▸ BRIEF:
Return the listing exactly, please; no pictures.

▸ RECORDS SUPPLIED:
▶

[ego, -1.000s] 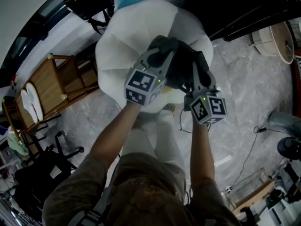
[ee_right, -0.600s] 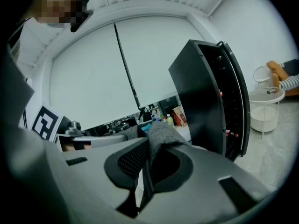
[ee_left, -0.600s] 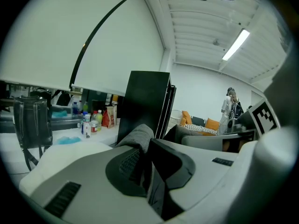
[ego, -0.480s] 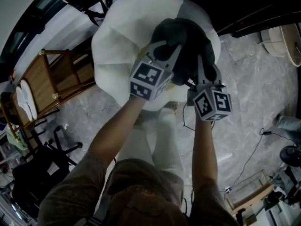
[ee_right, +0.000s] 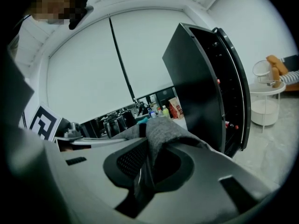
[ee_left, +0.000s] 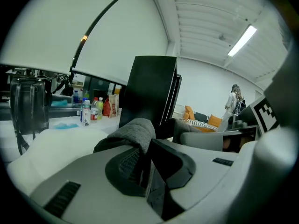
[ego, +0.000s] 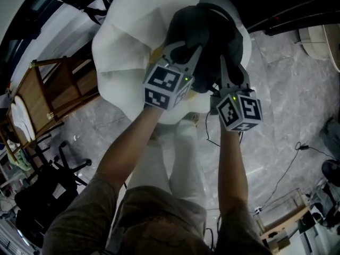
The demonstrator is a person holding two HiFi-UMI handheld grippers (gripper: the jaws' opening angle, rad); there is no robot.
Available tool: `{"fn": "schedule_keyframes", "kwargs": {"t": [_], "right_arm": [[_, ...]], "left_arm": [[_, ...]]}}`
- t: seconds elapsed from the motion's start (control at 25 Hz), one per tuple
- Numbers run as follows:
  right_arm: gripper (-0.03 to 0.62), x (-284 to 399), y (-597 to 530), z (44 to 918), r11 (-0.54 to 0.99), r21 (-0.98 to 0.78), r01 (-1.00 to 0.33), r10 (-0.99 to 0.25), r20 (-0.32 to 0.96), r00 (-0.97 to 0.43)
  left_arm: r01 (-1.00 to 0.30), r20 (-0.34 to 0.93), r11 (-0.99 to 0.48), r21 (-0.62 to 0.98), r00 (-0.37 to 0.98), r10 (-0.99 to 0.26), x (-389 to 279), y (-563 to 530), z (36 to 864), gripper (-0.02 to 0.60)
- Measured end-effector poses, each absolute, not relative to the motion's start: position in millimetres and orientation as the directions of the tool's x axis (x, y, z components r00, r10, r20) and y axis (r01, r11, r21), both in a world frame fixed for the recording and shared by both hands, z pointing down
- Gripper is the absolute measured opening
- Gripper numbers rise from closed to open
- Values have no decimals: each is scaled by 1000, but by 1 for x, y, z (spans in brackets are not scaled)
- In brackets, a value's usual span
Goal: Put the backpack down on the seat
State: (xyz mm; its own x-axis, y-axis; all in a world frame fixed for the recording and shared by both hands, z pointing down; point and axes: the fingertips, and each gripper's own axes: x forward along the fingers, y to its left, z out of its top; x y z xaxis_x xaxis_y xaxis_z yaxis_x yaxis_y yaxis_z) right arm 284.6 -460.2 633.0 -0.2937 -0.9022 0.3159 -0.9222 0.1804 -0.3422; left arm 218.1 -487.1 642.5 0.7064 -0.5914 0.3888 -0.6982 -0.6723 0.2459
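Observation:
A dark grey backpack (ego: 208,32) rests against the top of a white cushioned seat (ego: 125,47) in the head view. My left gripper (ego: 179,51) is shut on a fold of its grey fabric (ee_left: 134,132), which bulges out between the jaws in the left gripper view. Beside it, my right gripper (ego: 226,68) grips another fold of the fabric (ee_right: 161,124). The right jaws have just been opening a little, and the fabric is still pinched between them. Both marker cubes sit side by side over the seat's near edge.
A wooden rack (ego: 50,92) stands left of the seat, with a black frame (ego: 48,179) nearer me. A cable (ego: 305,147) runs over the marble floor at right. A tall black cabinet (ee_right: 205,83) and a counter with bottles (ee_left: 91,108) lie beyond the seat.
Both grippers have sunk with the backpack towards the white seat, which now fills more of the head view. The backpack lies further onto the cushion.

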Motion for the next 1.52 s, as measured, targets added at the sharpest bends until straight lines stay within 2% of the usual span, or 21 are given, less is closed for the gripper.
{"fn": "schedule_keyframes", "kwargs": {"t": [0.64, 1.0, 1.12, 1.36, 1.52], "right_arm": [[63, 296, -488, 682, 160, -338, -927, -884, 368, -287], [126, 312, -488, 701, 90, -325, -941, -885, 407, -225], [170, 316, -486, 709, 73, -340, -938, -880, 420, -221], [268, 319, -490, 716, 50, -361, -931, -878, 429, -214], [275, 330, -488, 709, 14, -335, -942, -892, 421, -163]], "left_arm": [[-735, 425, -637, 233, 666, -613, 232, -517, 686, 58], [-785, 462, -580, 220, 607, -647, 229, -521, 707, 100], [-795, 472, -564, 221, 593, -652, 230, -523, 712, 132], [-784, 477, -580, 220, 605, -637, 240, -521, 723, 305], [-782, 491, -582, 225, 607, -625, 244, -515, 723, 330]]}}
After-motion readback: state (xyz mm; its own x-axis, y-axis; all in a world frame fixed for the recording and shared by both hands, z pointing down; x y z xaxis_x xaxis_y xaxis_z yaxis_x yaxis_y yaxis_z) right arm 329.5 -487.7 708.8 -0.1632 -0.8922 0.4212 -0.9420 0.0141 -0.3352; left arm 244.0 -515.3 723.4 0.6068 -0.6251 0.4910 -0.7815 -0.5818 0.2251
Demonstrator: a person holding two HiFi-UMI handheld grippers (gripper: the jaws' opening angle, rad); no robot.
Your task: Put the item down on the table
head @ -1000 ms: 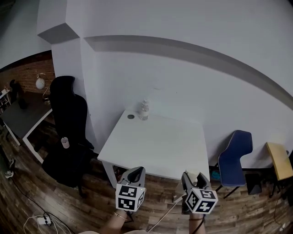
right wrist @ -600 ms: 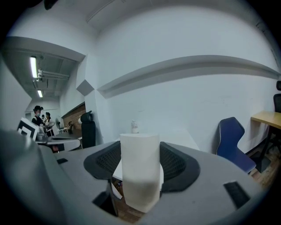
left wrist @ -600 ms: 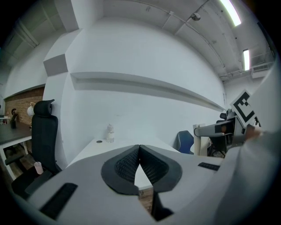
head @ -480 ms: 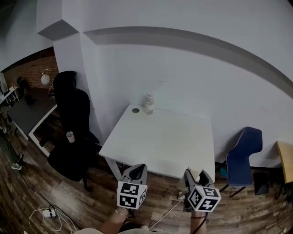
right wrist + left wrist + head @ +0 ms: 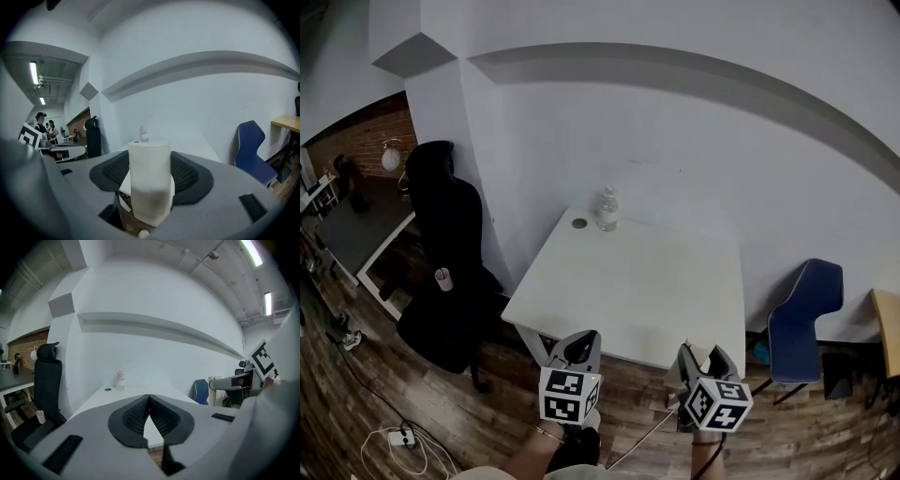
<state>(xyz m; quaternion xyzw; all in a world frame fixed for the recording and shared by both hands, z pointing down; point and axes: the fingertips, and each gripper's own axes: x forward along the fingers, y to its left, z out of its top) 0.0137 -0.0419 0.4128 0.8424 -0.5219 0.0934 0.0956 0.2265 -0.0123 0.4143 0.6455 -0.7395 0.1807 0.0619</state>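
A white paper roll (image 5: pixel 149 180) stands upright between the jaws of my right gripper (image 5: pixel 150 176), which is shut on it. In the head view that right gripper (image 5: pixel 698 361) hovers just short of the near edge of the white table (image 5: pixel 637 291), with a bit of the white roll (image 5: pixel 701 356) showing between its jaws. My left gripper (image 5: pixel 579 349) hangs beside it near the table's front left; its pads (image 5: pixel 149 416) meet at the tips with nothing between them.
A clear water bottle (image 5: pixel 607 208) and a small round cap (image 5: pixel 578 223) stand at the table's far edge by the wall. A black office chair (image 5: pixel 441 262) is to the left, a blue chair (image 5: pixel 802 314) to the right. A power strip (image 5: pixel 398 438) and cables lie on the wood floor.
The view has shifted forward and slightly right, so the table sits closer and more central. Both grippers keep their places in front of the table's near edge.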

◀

▸ WORKED SOLUTION:
[ego, -1.000s] 
[ee_right, -0.600s] 
[ee_left, -0.600s] 
[ego, -0.480s] 
[ee_right, +0.000s] 
[ee_left, +0.000s] 
[ego, +0.000s] 
The demonstrator is a person holding two HiFi-UMI handheld grippers (gripper: the jaws' opening angle, rad); there is no robot.
Available tool: `{"fn": "schedule_keyframes", "kwargs": {"t": [_], "right_arm": [[_, ...]], "left_arm": [[_, ...]]}}`
- t: seconds elapsed from the motion's start (control at 25 Hz), one per tuple
- Numbers run as follows:
  right_arm: gripper (-0.03 to 0.62), x (-284 to 399), y (-597 to 530), z (44 to 918), r11 (-0.54 to 0.99), r21 (-0.98 to 0.78), r01 (-1.00 to 0.33), r10 (-0.99 to 0.25), r20 (-0.32 to 0.96), r00 (-0.97 to 0.43)
  left_arm: r01 (-1.00 to 0.30), r20 (-0.34 to 0.93), r11 (-0.99 to 0.48), r21 (-0.62 to 0.98), r00 (-0.37 to 0.98), r10 (-0.99 to 0.26), x (-389 to 279), y (-563 to 530), z (36 to 864), gripper (-0.02 to 0.60)
- Measured end-effector poses, each absolute, not relative to the motion's start: position in millimetres and orientation as the directions of the tool's x axis (x, y, z components r00, r10, r20) and y axis (r01, r11, r21), both in a world frame fixed for the recording and shared by both hands, z pointing down
- Gripper is the absolute measured opening
- Gripper numbers rise from closed to open
- Values have no decimals: each is scaled by 1000, but by 1 for x, y, z (spans in brackets are not scaled)
- In brackets, a value's usual span
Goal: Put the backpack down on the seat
State: (xyz mm; its own x-axis, y-axis; all in a world frame fixed for the recording and shared by both hands, z pointing down; point and axes: the fingertips, and each gripper's own axes: x forward along the fingers, y to its left, z out of its top; x y z xaxis_x xaxis_y xaxis_z yaxis_x yaxis_y yaxis_z) right arm 284.6 -460.2 633.0 -0.2937 -0.9022 0.3159 -0.9222 0.1804 -0.3422; left arm 218.1 -487.1 642.5 0.7064 -0.5914 0.3888 -0.6982 -0.6723 0.2459
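Observation:
A dark grey backpack (ego: 208,32) rests against the top of a white cushioned seat (ego: 125,47) in the head view. My left gripper (ego: 179,51) is shut on a fold of its grey fabric (ee_left: 134,132), which bulges out between the jaws in the left gripper view. Beside it, my right gripper (ego: 226,68) grips another fold of the fabric (ee_right: 161,124). The right jaws have just been opening a little, and the fabric is still pinched between them. Both marker cubes sit side by side over the seat's near edge.
A wooden rack (ego: 50,92) stands left of the seat, with a black frame (ego: 48,179) nearer me. A cable (ego: 305,147) runs over the marble floor at right. A tall black cabinet (ee_right: 205,83) and a counter with bottles (ee_left: 91,108) lie beyond the seat.
Both grippers have sunk with the backpack towards the white seat, which now fills more of the head view. The backpack lies further onto the cushion.
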
Motion for the next 1.52 s, as measured, targets added at the sharpest bends until straight lines stay within 2% of the usual span, or 21 are given, less is closed for the gripper.
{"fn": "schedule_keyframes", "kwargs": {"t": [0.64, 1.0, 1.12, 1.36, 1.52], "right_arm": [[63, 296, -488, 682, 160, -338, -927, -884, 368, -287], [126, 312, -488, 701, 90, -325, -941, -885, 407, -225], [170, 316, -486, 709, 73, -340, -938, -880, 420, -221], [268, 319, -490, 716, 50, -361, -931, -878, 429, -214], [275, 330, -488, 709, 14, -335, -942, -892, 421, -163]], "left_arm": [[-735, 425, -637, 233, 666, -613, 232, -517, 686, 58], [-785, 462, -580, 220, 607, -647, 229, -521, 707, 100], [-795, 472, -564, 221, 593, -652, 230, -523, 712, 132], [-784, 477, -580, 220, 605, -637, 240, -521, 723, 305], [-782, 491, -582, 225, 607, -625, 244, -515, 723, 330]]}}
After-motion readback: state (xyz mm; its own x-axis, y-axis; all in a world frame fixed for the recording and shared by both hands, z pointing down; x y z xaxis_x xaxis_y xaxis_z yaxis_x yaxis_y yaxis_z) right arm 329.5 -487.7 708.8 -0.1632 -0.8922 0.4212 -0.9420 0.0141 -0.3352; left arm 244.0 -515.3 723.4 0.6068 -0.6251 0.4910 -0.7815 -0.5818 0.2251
Demonstrator: a person holding two HiFi-UMI handheld grippers (gripper: the jaws' opening angle, rad); no robot.
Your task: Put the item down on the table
head @ -1000 ms: 
right wrist @ -600 ms: 
left wrist @ -600 ms: 
head @ -480 ms: 
right wrist + left wrist + head @ +0 ms: 
<state>(xyz m; quaternion xyzw; all in a world frame fixed for the recording and shared by both hands, z pointing down; point and axes: the fingertips, and each gripper's own axes: x forward along the fingers, y to its left, z out of its top) 0.0137 -0.0419 0.4128 0.8424 -0.5219 0.0934 0.0956 0.2265 -0.0123 0.4143 0.6455 -0.7395 0.1807 0.0619</state>
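A white paper roll (image 5: pixel 149 180) stands upright between the jaws of my right gripper (image 5: pixel 150 176), which is shut on it. In the head view that right gripper (image 5: pixel 698 361) hovers just short of the near edge of the white table (image 5: pixel 637 291), with a bit of the white roll (image 5: pixel 701 356) showing between its jaws. My left gripper (image 5: pixel 579 349) hangs beside it near the table's front left; its pads (image 5: pixel 149 416) meet at the tips with nothing between them.
A clear water bottle (image 5: pixel 607 208) and a small round cap (image 5: pixel 578 223) stand at the table's far edge by the wall. A black office chair (image 5: pixel 441 262) is to the left, a blue chair (image 5: pixel 802 314) to the right. A power strip (image 5: pixel 398 438) and cables lie on the wood floor.
The view has shifted forward and slightly right, so the table sits closer and more central. Both grippers keep their places in front of the table's near edge.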

That's the full output for the exercise.